Write every entry out again exactly, please, and skip the pictures.

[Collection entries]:
--- START ---

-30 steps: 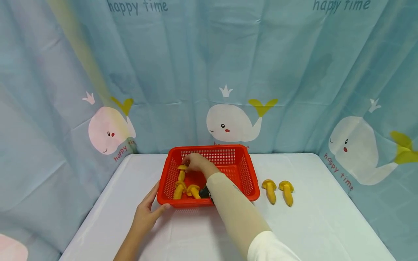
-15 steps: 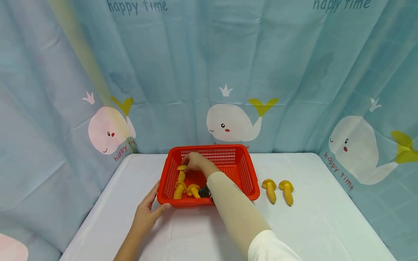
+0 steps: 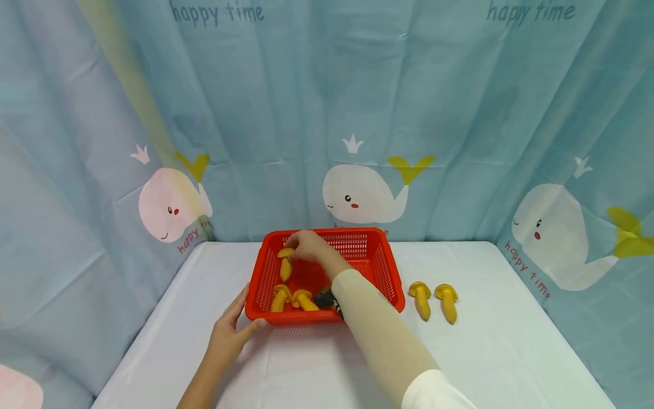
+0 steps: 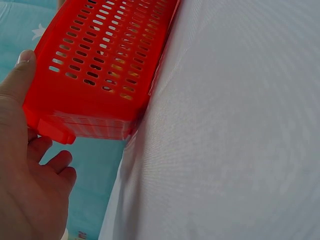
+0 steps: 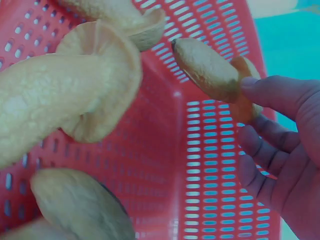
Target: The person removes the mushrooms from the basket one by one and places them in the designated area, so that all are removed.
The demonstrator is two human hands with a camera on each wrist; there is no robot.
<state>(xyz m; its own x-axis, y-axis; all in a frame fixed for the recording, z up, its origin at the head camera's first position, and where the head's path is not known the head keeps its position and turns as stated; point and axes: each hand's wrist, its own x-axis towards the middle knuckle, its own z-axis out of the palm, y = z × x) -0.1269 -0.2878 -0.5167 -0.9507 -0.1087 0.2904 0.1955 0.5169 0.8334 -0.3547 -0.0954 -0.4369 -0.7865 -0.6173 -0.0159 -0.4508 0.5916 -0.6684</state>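
Note:
My left hand [image 3: 227, 335] holds the near left corner of a red plastic basket [image 3: 357, 230], thumb on the front and fingers at the left side. In the left wrist view the thumb lies against the perforated wall of the basket [image 4: 82, 100]. Inside the basket's far left, my right hand [image 3: 309, 248] pinches a yellow toy mushroom [image 3: 286, 269] by its cap. In the right wrist view that mushroom's stem [image 5: 207, 70] points away from the fingers, toward the basket wall. Two more mushrooms, one left [image 3: 280, 298] and one right [image 3: 305, 300], lie near the basket's front wall.
On the white table [image 3: 490, 363], right of the basket, two mushrooms lie side by side, one nearer [image 3: 421, 300] and one farther right [image 3: 448, 303]. A dark object [image 3: 325, 297] shows partly under the right forearm. A blue whale-print curtain [image 3: 286, 113] hangs behind.
My right hand has moved up and slightly back with the mushroom, drawing it away from the one in front. The left hand and basket have stayed nearly in place.

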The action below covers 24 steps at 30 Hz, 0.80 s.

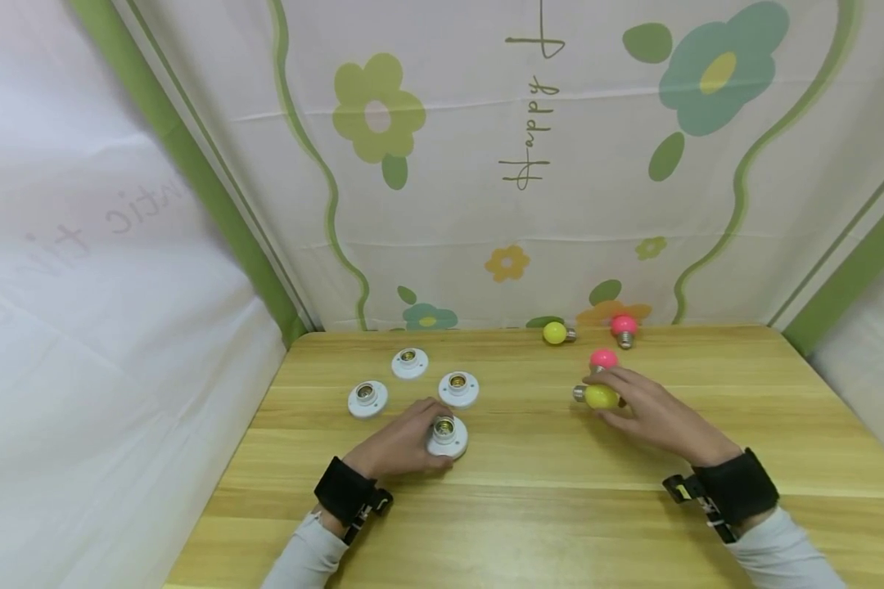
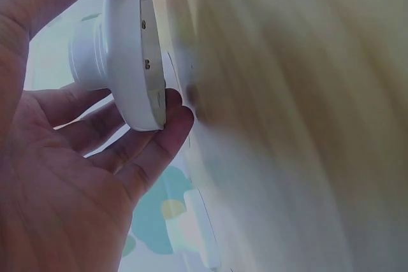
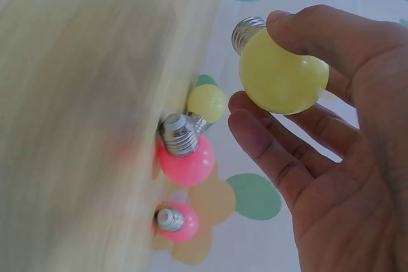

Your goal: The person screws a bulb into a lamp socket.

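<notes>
My left hand [image 1: 411, 440] grips a white round lamp socket [image 1: 449, 440] by its rim; in the left wrist view the socket [image 2: 131, 55] sits between thumb and fingers, its underside raised off the wood. Over on the right, my right hand [image 1: 651, 413] holds a yellow light bulb [image 1: 601, 397], its metal screw base pointing left. The right wrist view shows thumb and fingers around this bulb [image 3: 280, 74]. Just beyond that hand lies a pink bulb [image 1: 604, 359], partly hidden by the fingers. Three more white sockets stand near the left hand, among them one [image 1: 458, 388] right behind it.
At the table's back edge lie another yellow bulb [image 1: 555, 333] and a second pink bulb [image 1: 624, 326]. Two sockets stand further left, one [image 1: 409, 362] behind the other [image 1: 367, 398]. Printed white curtains [image 1: 442, 213] rise behind and beside the wooden table [image 1: 516, 523].
</notes>
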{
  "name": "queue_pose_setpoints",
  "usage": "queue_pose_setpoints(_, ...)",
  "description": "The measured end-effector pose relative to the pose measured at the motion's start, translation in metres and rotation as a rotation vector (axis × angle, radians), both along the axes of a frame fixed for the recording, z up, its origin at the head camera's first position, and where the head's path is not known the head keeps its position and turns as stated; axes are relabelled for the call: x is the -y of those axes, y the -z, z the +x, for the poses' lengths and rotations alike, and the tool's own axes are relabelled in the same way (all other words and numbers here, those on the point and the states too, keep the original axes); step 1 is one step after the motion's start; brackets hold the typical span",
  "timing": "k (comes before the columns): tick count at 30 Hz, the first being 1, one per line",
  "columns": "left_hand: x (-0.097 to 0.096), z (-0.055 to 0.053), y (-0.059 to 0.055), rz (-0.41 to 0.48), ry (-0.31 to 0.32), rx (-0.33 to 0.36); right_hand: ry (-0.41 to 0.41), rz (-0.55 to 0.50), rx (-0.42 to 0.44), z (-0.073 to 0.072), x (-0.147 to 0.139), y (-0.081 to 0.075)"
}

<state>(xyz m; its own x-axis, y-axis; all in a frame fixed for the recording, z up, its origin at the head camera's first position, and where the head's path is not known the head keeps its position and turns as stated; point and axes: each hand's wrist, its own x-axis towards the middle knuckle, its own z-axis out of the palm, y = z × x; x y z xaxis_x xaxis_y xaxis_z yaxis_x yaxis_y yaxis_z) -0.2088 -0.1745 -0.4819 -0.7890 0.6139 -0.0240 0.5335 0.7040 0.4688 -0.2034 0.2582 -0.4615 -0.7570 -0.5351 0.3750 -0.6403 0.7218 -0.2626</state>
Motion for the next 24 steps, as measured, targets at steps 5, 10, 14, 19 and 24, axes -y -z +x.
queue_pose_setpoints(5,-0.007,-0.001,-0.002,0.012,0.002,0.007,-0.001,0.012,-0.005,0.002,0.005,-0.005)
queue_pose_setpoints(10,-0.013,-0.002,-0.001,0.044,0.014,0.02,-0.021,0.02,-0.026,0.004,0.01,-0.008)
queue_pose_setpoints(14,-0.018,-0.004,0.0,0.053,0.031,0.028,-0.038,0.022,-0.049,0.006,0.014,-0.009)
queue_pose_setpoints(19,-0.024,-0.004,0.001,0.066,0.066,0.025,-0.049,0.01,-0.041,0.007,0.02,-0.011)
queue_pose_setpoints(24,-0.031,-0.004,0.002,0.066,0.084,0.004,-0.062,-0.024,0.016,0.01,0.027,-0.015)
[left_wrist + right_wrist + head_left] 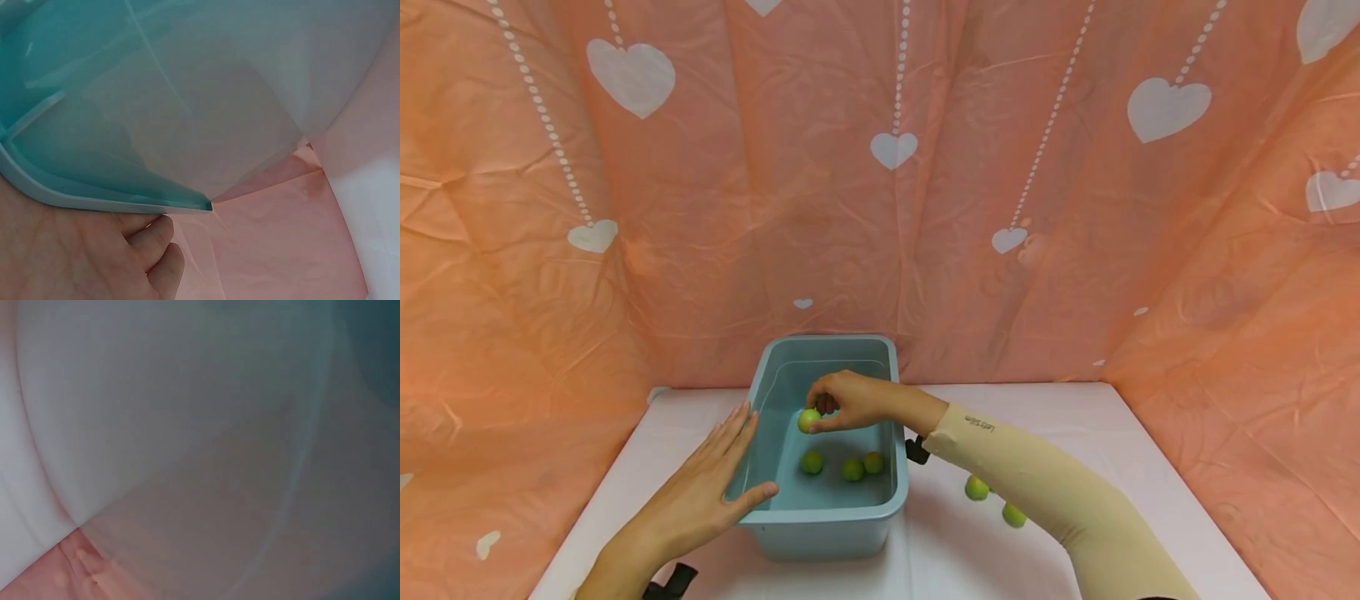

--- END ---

[Result for this task]:
-30 steps: 
-15 steps: 
+0 steps: 
+0 steps: 
+0 steps: 
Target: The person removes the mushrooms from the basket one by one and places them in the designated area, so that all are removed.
The demonstrator is two human hands with a camera on each wrist; there is no robot.
<state>(xyz m; its own x-axis, y-axis; all in a frame fixed for the recording, z up, its origin at the head camera's first position, and where the head's path is not known the head keeps its position and turns as stated; point and axes: each hand's wrist, its own x-axis towards the middle knuckle, its own z-axis out of the palm, y = z × x) -0.1269 -0.2878 -0.5167 -0.9507 -0.1087 0.2904 0.1955 0.5169 0.8334 -0.3547 -0.0954 -0.4369 -0.7865 -0.6173 -0.0159 -0.4508 0.5916 -0.6684</state>
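Note:
My left hand [image 3: 227, 335] holds the near left corner of a red plastic basket [image 3: 357, 230], thumb on the front and fingers at the left side. In the left wrist view the thumb lies against the perforated wall of the basket [image 4: 82, 100]. Inside the basket's far left, my right hand [image 3: 309, 248] pinches a yellow toy mushroom [image 3: 286, 269] by its cap. In the right wrist view that mushroom's stem [image 5: 207, 70] points away from the fingers, toward the basket wall. Two more mushrooms, one left [image 3: 280, 298] and one right [image 3: 305, 300], lie near the basket's front wall.
On the white table [image 3: 490, 363], right of the basket, two mushrooms lie side by side, one nearer [image 3: 421, 300] and one farther right [image 3: 448, 303]. A dark object [image 3: 325, 297] shows partly under the right forearm. A blue whale-print curtain [image 3: 286, 113] hangs behind.
My right hand has moved up and slightly back with the mushroom, drawing it away from the one in front. The left hand and basket have stayed nearly in place.
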
The action below covers 24 steps at 30 Hz, 0.80 s.


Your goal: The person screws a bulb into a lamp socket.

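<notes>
My left hand [image 1: 411, 440] grips a white round lamp socket [image 1: 449, 440] by its rim; in the left wrist view the socket [image 2: 131, 55] sits between thumb and fingers, its underside raised off the wood. Over on the right, my right hand [image 1: 651, 413] holds a yellow light bulb [image 1: 601, 397], its metal screw base pointing left. The right wrist view shows thumb and fingers around this bulb [image 3: 280, 74]. Just beyond that hand lies a pink bulb [image 1: 604, 359], partly hidden by the fingers. Three more white sockets stand near the left hand, among them one [image 1: 458, 388] right behind it.
At the table's back edge lie another yellow bulb [image 1: 555, 333] and a second pink bulb [image 1: 624, 326]. Two sockets stand further left, one [image 1: 409, 362] behind the other [image 1: 367, 398]. Printed white curtains [image 1: 442, 213] rise behind and beside the wooden table [image 1: 516, 523].
</notes>
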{
  "name": "queue_pose_setpoints",
  "usage": "queue_pose_setpoints(_, ...)",
  "description": "The measured end-effector pose relative to the pose measured at the motion's start, translation in metres and rotation as a rotation vector (axis × angle, radians), both along the axes of a frame fixed for the recording, z up, its origin at the head camera's first position, and where the head's path is not known the head keeps its position and turns as stated; axes are relabelled for the call: x is the -y of those axes, y the -z, z the +x, for the poses' lengths and rotations alike, and the tool's own axes are relabelled in the same way (all other words and numbers here, those on the point and the states too, keep the original axes); step 1 is one step after the motion's start; brackets hold the typical span",
  "timing": "k (comes before the columns): tick count at 30 Hz, the first being 1, one per line",
  "columns": "left_hand: x (-0.097 to 0.096), z (-0.055 to 0.053), y (-0.059 to 0.055), rz (-0.41 to 0.48), ry (-0.31 to 0.32), rx (-0.33 to 0.36); right_hand: ry (-0.41 to 0.41), rz (-0.55 to 0.50), rx (-0.42 to 0.44), z (-0.073 to 0.072), x (-0.147 to 0.139), y (-0.081 to 0.075)"
}

<state>(xyz m; its own x-axis, y-axis; all in a frame fixed for the recording, z up, its origin at the head camera's first position, and where the head's path is not known the head keeps its position and turns as stated; point and axes: each hand's wrist, its own x-axis towards the middle knuckle, its own z-axis out of the palm, y = z × x; x y z xaxis_x xaxis_y xaxis_z yaxis_x yaxis_y yaxis_z) -0.2088 -0.1745 -0.4819 -0.7890 0.6139 -0.0240 0.5335 0.7040 0.4688 -0.2034 0.2582 -0.4615 -0.7570 -0.5351 0.3750 -0.6403 0.7218 -0.2626</state>
Motion for the next 24 steps, as measured, targets at steps 5, 10, 14, 19 and 24, axes -y -z +x.
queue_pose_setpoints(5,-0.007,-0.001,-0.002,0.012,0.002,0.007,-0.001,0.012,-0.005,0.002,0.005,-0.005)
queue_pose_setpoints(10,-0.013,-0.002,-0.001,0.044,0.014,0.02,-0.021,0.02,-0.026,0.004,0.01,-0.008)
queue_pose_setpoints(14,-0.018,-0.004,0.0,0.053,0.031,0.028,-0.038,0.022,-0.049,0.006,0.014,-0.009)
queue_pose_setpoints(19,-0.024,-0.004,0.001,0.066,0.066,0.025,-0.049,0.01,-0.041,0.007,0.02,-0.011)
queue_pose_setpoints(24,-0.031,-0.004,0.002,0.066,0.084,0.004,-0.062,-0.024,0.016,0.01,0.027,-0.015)
[left_wrist + right_wrist + head_left] 

The exercise is done now.